__Problem statement__. Start at the line below containing "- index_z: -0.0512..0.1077" and stop at the line containing "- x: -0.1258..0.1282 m". Repeat every line of that stretch exactly, and nothing outside it.

__Information provided__.
....

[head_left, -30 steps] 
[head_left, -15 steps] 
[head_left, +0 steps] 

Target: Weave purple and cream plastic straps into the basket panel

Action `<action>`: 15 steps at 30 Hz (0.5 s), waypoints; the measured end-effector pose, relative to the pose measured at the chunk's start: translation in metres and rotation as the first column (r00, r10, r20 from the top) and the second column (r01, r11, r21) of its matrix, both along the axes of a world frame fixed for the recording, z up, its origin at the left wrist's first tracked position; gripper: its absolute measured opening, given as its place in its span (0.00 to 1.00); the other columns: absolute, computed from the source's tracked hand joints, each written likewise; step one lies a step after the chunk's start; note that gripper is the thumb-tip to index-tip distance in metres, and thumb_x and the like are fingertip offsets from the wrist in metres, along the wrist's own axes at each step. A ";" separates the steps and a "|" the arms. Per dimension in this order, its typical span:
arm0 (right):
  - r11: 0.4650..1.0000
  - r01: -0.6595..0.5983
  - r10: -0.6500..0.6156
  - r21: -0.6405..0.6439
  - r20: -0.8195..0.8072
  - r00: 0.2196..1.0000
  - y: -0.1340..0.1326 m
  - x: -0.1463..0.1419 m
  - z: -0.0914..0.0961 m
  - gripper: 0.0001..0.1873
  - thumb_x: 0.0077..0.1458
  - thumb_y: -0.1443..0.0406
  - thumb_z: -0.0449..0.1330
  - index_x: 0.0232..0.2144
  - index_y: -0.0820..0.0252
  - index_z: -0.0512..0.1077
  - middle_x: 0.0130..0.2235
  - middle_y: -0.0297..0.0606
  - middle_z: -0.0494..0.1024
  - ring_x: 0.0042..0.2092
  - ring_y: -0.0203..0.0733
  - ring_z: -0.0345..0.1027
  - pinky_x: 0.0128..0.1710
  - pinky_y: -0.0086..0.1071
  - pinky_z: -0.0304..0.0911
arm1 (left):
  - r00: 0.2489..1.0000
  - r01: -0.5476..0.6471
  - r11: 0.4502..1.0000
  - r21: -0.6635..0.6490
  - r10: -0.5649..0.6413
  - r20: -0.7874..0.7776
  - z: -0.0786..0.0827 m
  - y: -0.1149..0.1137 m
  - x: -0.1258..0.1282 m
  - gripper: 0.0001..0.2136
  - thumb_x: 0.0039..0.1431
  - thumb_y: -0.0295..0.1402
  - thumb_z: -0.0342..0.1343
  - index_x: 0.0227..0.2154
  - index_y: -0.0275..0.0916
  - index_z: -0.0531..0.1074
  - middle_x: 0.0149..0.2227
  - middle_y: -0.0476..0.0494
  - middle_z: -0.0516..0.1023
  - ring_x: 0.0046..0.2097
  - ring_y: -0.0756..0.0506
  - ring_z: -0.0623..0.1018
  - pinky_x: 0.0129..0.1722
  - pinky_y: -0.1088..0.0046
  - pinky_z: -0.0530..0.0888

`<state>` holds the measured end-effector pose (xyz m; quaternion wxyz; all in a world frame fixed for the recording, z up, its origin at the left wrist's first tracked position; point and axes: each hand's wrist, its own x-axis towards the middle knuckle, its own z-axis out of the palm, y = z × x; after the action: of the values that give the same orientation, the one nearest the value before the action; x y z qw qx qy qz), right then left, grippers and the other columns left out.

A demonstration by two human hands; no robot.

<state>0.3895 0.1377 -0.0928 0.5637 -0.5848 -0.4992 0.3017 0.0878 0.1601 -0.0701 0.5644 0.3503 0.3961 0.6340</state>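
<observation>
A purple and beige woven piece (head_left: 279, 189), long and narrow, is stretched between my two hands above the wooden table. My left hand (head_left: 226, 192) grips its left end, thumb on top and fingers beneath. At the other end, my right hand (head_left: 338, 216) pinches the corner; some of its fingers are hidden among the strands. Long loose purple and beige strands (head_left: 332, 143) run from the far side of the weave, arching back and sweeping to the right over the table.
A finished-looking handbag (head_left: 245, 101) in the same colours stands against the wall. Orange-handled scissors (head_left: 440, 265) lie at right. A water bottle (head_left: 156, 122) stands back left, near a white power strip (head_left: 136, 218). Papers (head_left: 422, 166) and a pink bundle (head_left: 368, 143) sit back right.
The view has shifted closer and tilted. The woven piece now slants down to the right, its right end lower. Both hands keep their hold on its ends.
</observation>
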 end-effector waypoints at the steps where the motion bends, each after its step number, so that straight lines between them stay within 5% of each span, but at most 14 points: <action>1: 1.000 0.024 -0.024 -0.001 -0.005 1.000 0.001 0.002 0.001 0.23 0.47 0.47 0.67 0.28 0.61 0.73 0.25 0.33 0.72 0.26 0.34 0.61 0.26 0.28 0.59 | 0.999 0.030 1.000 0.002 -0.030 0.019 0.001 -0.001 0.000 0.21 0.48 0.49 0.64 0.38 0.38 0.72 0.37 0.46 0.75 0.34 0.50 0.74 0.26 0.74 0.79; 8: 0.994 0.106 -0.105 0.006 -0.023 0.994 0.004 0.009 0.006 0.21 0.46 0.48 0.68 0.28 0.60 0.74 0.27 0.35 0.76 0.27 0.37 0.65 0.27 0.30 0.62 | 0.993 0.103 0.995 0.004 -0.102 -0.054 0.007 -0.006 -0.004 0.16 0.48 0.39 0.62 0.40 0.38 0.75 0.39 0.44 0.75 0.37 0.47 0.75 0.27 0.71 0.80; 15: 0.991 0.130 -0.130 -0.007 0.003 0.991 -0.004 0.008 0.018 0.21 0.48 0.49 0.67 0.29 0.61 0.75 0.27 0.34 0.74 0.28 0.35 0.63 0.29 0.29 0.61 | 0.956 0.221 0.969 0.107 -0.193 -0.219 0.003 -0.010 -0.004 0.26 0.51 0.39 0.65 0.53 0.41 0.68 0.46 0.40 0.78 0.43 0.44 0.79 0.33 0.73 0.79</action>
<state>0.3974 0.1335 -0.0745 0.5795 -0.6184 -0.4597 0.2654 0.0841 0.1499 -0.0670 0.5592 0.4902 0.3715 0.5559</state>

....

__Finished task__.
  - index_z: -0.0512..0.1077
  - middle_x: 0.0130..0.2235
  - middle_y: -0.0297..0.0606
  - middle_z: -0.0494..0.1024
  - ring_x: 0.0042..0.2092
  - ring_y: -0.0203..0.0733
  - ring_z: -0.0345..0.1027
  - pinky_x: 0.0128..0.1710
  - pinky_y: -0.0086..0.1071
  - pinky_z: -0.0304..0.0911
arm1 (left):
  - r00: 0.2489..1.0000
  - r01: -0.5476..0.6471
  - r11: 0.4502..1.0000
  - r21: -0.6635..0.6490
  - r10: -0.5649..0.6413
  - r20: -0.7874..0.7776
  - z: -0.0786..0.0827 m
  - y: -0.1149..0.1137 m
  - x: -0.1258..0.1282 m

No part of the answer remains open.